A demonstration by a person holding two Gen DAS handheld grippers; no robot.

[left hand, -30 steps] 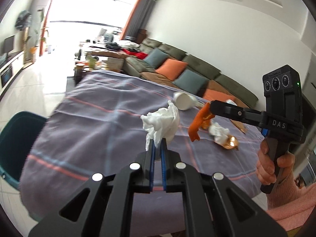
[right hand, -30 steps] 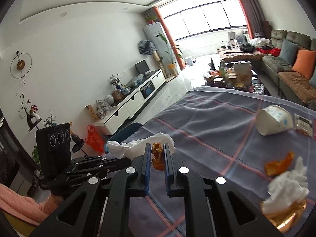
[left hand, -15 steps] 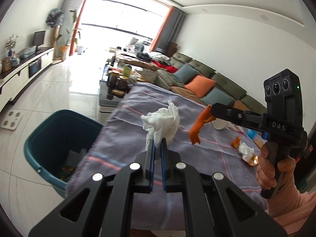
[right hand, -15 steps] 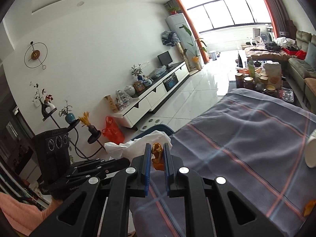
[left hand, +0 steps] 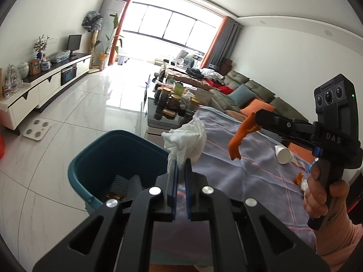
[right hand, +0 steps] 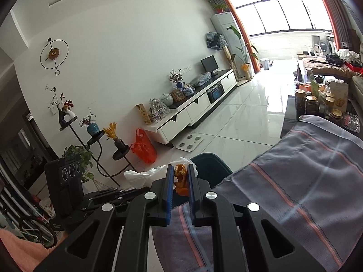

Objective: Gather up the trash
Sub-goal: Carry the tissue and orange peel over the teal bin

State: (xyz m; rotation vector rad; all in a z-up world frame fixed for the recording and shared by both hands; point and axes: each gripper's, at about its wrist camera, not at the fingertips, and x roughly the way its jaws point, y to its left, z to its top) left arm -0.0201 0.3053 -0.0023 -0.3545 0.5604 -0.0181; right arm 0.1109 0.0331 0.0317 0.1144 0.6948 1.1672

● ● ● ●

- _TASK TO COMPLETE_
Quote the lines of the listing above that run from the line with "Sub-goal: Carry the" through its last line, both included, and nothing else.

- _ANSWER SECTION_
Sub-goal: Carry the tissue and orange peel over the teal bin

State: (xyz m; rotation vector rad; all in a z-up world frame fixed for the recording and shared by both hands; point and axes: each gripper's, at about its wrist camera, not at the fingertips, and x roughly the way its jaws point, y to its left, z to its top) left arm -0.0201 0.3053 -0.0023 -0.3545 0.5604 -0.0181; right arm 0.1109 0.0331 0.0317 0.1144 0.6948 1.1672

Nothing else belongs in this answer.